Memory allocation adds costs:

  1. It increases the time spent in the allocator.
  2. Newly-allocated objects may require expensive initialization and sometimes corresponding expensive destruction when no longer needed.
  3. Every allocation tends to be on a new cache line and therefore data spread across many independent allocations will have a larger cache footprint than data spread across fewer allocations.

Garbage-collection runtimes sometimes obviate issue #3 by placing consecutive allocations sequentially in memory.

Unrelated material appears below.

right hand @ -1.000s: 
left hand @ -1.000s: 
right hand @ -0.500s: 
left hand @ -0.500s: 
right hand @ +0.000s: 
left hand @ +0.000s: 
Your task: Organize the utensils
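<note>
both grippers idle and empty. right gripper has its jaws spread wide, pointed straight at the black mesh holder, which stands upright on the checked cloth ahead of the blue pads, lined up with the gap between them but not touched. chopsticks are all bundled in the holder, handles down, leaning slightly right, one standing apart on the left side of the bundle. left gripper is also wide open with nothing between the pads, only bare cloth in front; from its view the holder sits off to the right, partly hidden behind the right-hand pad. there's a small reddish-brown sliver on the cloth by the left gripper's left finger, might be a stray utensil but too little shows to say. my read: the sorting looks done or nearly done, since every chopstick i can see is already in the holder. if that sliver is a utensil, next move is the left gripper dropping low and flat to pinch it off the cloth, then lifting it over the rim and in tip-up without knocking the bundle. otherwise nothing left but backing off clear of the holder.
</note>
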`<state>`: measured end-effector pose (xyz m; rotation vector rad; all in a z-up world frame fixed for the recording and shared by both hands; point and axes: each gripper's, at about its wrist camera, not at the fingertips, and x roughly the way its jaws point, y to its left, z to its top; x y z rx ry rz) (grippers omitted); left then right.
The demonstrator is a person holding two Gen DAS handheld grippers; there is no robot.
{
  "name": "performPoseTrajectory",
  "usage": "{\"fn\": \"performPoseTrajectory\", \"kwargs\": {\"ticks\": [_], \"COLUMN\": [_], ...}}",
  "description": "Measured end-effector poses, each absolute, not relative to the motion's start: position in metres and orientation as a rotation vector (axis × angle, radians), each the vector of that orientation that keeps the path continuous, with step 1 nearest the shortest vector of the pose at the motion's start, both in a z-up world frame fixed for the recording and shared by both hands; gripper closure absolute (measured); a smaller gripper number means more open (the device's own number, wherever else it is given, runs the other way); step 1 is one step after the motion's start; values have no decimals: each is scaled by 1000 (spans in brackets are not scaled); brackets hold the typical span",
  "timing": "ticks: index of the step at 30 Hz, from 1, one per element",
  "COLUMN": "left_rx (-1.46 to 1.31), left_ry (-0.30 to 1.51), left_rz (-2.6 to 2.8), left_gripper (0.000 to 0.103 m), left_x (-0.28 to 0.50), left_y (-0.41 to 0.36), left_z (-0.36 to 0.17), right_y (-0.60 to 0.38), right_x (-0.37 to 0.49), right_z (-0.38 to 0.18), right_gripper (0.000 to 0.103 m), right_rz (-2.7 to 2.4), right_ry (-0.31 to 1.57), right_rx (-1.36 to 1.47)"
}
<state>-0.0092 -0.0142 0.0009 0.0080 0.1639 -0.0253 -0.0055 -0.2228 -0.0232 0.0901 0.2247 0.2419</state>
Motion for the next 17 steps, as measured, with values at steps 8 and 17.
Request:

Avoid unnecessary allocations

Reducing allocations increases benchmark throughput by 21%.

memory_manager.cc

LiveTensor::LiveTensor(tf::Tensor t, std::shared_ptr<const DeviceInfo> dinfo,
                       bool is_batched)
    : tensor(std::move(t)),
      device_info(dinfo ? std::move(dinfo) : std::make_shared<DeviceInfo>()),
      is_batched(is_batched) {
static const std::shared_ptr<DeviceInfo>& empty_device_info() {
  static std::shared_ptr<DeviceInfo>* result =
      new std::shared_ptr<DeviceInfo>(new DeviceInfo);
  return *result;
}

LiveTensor::LiveTensor(tf::Tensor t, std::shared_ptr<const DeviceInfo> dinfo,
                       bool is_batched)
    : tensor(std::move(t)), is_batched(is_batched) {
  if (dinfo) {
    device_info = std::move(dinfo);
  } else {
    device_info = empty_device_info();
  }

Use statically-allocated zero vector when possible rather than allocating a vector and filling it with zeroes.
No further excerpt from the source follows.